I could tell you that the plot of the film is all here and in this case, at least I wouldn't be inaccurate, nor would I have told you any lies. I would have told the truth, nothing but the truth and perhaps already piqued your interest enough without revealing more of the plot and the 'whys', but this film, which is titled, 'Too Late', and no title could have ever been more fitting for such a harsh and ultimately dramatic story (where the dramatic element ultimately surpasses the pulp one and perhaps reveals the real, dramatic, even tragic nature of the hard-boiled genre), where everything that happens, the protagonist's events and happenings (and not just his, even if he seems to drag all this tragedy behind him) always occur too late. Sometimes because of him. Other times because of circumstances that may not directly depend on his will. Other times because it is so. Because that's how life goes.

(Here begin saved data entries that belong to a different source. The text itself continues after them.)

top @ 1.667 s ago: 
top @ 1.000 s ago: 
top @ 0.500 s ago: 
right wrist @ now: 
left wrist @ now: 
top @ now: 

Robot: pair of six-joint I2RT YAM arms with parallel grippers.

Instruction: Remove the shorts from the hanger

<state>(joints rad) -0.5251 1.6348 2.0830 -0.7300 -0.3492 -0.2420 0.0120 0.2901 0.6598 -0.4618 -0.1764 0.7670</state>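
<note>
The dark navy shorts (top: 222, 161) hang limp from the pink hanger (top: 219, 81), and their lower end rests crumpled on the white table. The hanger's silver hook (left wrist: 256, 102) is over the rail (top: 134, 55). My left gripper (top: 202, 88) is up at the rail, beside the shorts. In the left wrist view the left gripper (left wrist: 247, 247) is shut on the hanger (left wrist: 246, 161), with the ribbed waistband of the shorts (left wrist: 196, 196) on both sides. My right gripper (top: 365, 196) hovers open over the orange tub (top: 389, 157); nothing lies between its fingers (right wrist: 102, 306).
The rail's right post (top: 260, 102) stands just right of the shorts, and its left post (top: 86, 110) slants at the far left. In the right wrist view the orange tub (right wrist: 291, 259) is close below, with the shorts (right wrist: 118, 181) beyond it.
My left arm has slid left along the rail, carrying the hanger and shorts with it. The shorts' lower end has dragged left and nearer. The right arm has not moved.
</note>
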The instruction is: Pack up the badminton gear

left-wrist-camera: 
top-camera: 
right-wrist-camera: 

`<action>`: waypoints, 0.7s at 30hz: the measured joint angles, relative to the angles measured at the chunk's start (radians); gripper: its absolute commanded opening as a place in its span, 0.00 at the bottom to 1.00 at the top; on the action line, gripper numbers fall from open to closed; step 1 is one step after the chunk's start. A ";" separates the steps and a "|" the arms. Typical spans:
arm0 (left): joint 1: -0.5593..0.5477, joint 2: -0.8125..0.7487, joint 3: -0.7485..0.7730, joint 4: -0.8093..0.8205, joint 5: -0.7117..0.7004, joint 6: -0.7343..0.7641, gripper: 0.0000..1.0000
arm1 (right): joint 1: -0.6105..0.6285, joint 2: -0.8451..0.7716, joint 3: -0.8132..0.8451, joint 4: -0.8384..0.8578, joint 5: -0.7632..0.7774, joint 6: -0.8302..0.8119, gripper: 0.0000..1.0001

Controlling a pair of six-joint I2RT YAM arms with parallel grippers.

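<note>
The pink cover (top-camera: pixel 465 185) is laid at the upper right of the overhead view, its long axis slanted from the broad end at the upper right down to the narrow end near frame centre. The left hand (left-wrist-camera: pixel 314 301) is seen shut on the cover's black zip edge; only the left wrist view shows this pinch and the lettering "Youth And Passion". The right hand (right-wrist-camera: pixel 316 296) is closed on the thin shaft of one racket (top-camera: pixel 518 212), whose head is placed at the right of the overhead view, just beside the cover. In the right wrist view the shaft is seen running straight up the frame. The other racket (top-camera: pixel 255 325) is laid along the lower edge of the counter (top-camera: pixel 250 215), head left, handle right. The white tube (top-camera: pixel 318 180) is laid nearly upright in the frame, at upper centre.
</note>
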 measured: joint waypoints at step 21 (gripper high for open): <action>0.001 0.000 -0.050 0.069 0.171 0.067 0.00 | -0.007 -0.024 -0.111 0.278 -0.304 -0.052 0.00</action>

The basic element, the starting point from which all the events in the plot unfold, lies, as in the best tradition of the genre, in what is obviously a crime. A murder that Sampson is called to investigate even before it happens and by the call of what is an old friend of his. The dialogues and settings of the film almost always have something ethereal, hazy, and are never defined with precise boundaries and this is not because it’s as if one wanted to give the individual scenes that “dream” aura, but perhaps because everything that happens is somehow seen through Sampson's perspective, and as such blurred by pain and memories, sometimes by alcohol or too many slash or gunshot wounds. In his life, there are three women and all three are wrapped in that same tragedy and involved in that violence that Sampson seems to suffer from. As if it were a disease. A sort of pestilence and perhaps the main reason why he himself ultimately tries to keep his distance from everything and everyone and chooses to be a loner. Because when you're in pain, you can hardly, almost never do anything good for others, and this is a hard truth to accept, but that’s how things go.

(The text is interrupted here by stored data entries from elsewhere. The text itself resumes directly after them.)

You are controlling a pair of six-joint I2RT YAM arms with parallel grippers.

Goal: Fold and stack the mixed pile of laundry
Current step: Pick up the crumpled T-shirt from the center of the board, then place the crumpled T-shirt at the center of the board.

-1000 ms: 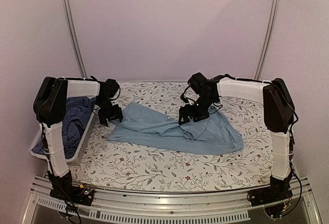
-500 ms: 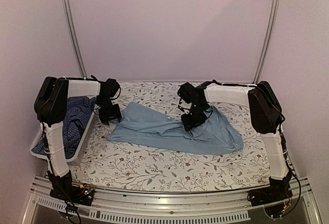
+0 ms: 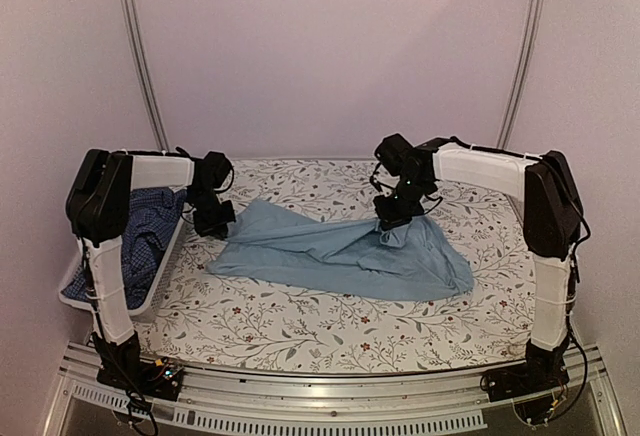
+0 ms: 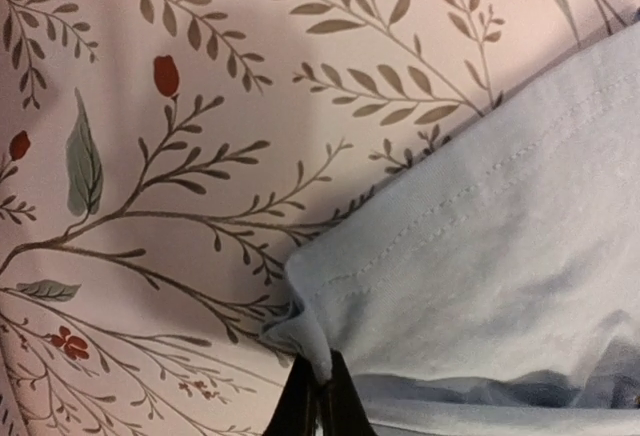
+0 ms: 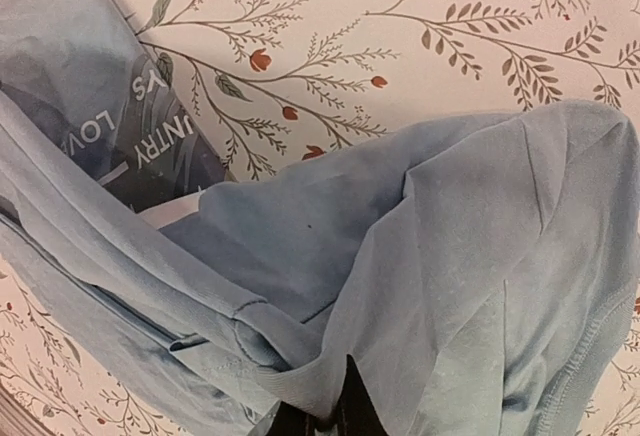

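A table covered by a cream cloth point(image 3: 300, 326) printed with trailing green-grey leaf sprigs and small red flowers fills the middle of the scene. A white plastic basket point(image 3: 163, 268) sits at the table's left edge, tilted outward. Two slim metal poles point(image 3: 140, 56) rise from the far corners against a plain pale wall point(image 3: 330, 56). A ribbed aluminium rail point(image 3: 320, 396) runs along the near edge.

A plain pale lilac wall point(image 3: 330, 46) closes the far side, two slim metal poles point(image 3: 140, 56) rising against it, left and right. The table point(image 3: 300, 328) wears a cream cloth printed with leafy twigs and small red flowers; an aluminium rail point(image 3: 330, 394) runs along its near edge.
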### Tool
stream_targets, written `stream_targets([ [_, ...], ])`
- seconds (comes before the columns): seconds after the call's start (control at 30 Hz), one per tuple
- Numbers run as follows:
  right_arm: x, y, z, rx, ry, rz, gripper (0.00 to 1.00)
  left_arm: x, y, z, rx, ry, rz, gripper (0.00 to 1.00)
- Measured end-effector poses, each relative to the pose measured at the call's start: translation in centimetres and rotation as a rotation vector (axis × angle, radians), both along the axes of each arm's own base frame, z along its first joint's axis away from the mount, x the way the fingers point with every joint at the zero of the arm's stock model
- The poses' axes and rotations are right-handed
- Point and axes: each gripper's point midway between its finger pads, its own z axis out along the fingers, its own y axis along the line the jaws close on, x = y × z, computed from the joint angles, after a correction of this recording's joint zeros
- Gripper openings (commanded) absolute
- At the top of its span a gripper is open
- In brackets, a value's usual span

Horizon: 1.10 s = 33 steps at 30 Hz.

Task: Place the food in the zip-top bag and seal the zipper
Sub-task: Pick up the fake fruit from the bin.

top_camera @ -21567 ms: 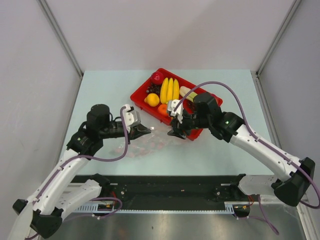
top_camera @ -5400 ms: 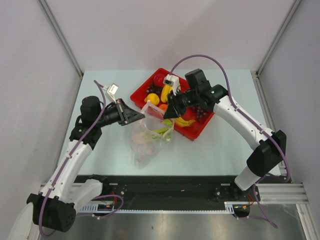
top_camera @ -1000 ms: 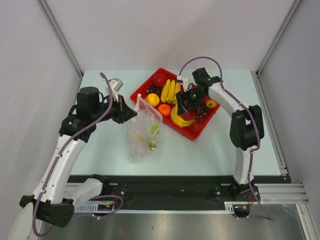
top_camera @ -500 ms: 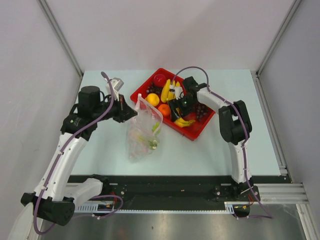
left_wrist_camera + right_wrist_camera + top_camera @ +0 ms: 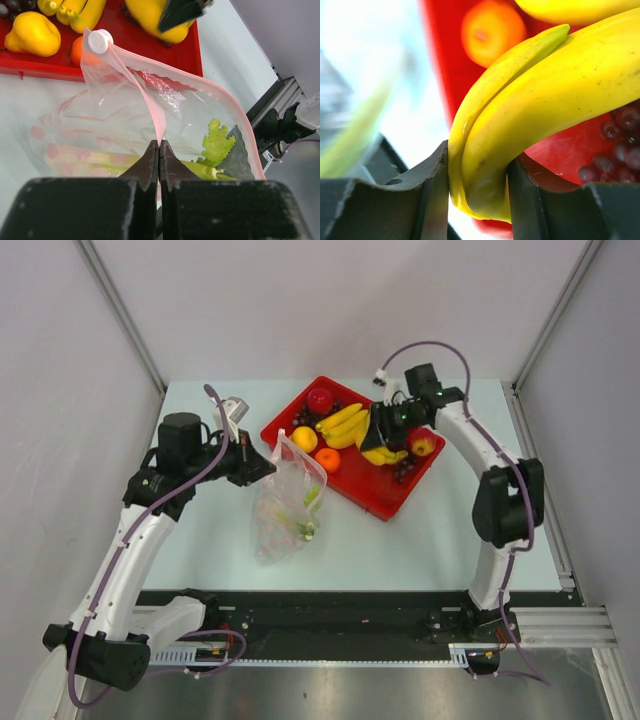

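Over on our left, the left tool is pinched fully shut on the zipper, the pink strip along the mouth of the zip-top bag. It holds that edge up while the rest of the bag sags onto the table, just beside the red tray. The white slider sits at the far end of the strip, and the mouth gapes open. Low inside the bag we can see the green-white stalk.

Across on the right, the right tool is clamped on the bananas. One finger presses each side of the bunch near its end, above the tray. We cannot tell whether the bunch is clear of the tray floor.

In the tray we count a second bunch, the lemon, the orange, a red apple at the far corner, another apple beside the right tool, and the grapes.
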Motion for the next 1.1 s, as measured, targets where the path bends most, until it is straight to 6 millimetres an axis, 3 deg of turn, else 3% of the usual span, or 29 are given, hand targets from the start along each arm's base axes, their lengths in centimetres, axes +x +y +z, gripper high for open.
stream_targets([
  [0.1,-0.8,0.1,6.4,0.106,-0.086,-0.022,0.00,0.0,0.0,-0.4,0.000,0.008,-0.002,0.00],
  [0.23,-2.9,1.8,15.0,0.330,-0.202,-0.039,0.00,-0.1,-0.2,-0.7,-0.010,0.012,-0.009,0.00],
  [0.4,-6.1,5.8,25.4,0.694,-0.325,0.009,0.00,-0.2,-0.5,-0.4,-0.034,0.005,-0.016,0.00],
  [0.57,-10.9,10.6,30.9,0.925,-0.325,0.156,0.00,-0.3,-0.6,0.0,-0.064,0.017,-0.014,0.00],
  [0.63,-13.2,12.1,31.7,0.987,-0.314,0.223,0.00,-0.3,-0.4,0.1,-0.080,0.032,-0.006,0.00],
  [0.73,-15.7,13.7,31.3,1.044,-0.289,0.313,0.00,-0.1,-0.1,0.3,-0.108,0.055,0.012,0.00],
  [0.83,-16.7,14.7,29.3,1.051,-0.251,0.367,0.00,0.0,0.2,0.6,-0.135,0.072,0.022,0.00],
  [1.03,-17.8,16.3,23.4,0.984,-0.165,0.440,0.00,-0.1,0.1,1.1,-0.173,0.091,0.013,0.00],
  [1.1,-18.1,16.8,22.0,0.962,-0.159,0.474,0.09,-0.3,0.1,1.2,-0.180,0.096,0.007,0.00],
])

'Too Late' is also a dark love letter to the city of Los Angeles, as defined by the Los Angeles Weekly, but above all, it is a film shot with a particular technique and completely, in every scene, with a techniscope 35 mm motion picture camera (stuff introduced by Technicolor Italy in the sixties). An uncommon modality for cinematic productions but in recent years it has been used for important productions like David O. Russell's 'Silver Linings Playbook' or Ben Affleck's 'Argo'. Additionally, the film is practically structured in what can be defined as five individual sections each lasting twenty-two minutes. Each 'take' hasn’t undergone cuts or edits of any kind and especially the different sections have been assembled one after the other without necessarily respecting a chronological order. Which means that, whether you like it or not, many contents, even in some way the ending, are revealed before you reach the end of the viewing. Something which depending on your tastes and appreciation for the work you may find interesting or not this time, but which certainly constitutes a particular and perfectly successful choice by the director. As for the ending itself, I don't know, that is, this in the end seems to be just one, but in my opinion, it could very well be any one of the five from the five 'takes' I mentioned. But ultimately, what really is the end? I mean, the end is just something that serves to make us feel more secure. As if by doing so we then knew how things really are or should be, but in reality, there’s something illusory about this. This time, by identifying myself with the lead actor and in this process, trying to take ownership of his figure and the film’s content, I saw myself and realized that we possess the same insecurities and that perhaps endings at the same time attract us because we recognize their role of 'completion' within a higher process; but on the other hand, they repel us. We repel each other. Because we always have a game to play and it never ends.